Records excerpted from a collection:
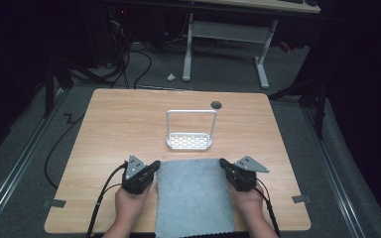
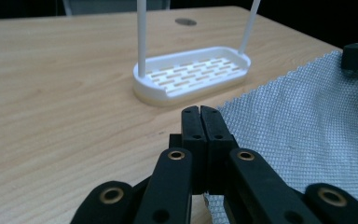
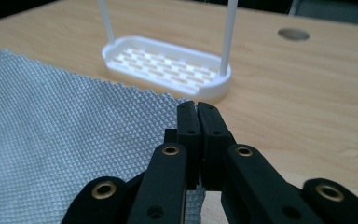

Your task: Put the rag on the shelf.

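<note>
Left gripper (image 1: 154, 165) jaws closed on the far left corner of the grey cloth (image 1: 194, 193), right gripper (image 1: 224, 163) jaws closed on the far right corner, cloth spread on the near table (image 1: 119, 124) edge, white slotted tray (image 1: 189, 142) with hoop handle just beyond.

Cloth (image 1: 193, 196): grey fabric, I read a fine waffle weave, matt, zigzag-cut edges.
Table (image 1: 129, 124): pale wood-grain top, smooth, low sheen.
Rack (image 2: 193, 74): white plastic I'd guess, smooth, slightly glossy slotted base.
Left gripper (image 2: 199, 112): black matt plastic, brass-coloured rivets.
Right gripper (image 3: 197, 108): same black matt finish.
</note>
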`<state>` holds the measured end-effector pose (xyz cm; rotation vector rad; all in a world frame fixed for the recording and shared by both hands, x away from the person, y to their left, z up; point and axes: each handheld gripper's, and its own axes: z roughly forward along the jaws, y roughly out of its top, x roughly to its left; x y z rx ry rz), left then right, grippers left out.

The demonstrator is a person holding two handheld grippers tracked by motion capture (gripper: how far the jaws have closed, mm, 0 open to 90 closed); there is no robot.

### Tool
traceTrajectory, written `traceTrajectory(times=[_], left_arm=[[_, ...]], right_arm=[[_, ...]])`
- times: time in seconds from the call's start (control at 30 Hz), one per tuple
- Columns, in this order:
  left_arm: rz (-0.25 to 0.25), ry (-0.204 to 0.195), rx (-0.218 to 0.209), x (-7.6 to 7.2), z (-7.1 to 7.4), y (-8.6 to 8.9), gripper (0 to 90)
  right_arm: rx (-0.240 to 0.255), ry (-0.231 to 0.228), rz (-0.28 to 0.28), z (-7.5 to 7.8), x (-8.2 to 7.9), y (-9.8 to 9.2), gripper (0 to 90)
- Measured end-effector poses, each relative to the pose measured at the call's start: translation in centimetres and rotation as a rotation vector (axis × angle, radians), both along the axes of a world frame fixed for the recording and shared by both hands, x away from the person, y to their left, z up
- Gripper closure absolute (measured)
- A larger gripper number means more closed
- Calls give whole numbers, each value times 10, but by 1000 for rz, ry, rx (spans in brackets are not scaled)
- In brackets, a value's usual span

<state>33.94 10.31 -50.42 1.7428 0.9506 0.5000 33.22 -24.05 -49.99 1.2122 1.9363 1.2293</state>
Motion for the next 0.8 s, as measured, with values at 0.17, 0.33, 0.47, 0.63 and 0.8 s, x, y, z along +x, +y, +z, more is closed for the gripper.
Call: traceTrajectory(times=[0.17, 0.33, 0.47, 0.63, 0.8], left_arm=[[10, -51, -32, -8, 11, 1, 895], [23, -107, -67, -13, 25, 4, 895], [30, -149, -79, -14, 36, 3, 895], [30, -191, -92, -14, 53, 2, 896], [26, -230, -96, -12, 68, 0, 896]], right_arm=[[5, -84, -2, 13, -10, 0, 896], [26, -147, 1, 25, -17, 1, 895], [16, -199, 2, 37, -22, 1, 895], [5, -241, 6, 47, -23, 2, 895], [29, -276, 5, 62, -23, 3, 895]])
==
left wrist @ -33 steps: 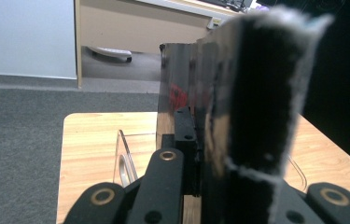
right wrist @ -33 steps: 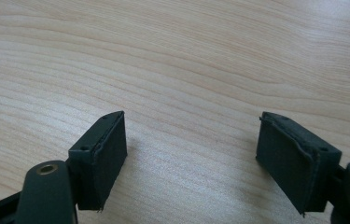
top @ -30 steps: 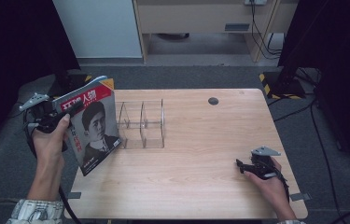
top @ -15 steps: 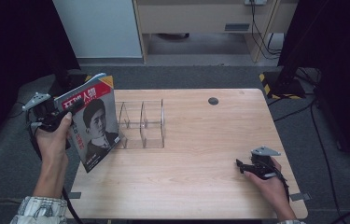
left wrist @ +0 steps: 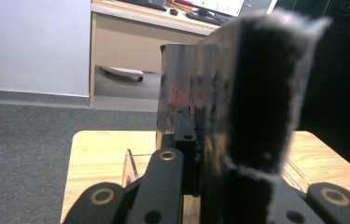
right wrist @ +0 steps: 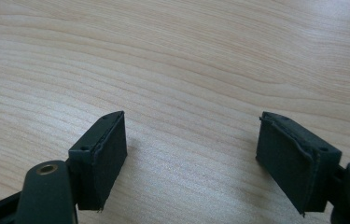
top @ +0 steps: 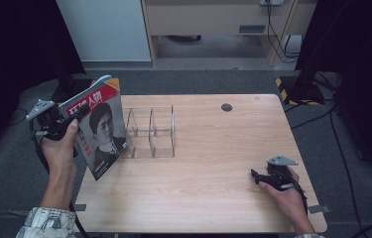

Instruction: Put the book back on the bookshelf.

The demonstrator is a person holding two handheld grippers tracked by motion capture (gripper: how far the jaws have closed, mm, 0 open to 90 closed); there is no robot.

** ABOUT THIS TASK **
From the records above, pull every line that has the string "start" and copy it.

** REPLY TO THE EXERCISE **
- times: time in seconds from the call's start (control at 30 Hz), one per tuple
- Measured end-effector poses, each relative to the pose measured at the call's start: translation in centimetres and rotation as a rotation vector (axis × angle, radians), both along the axes of a world frame fixed for the recording and shared by both hands, x away from the person, y to their left, z up

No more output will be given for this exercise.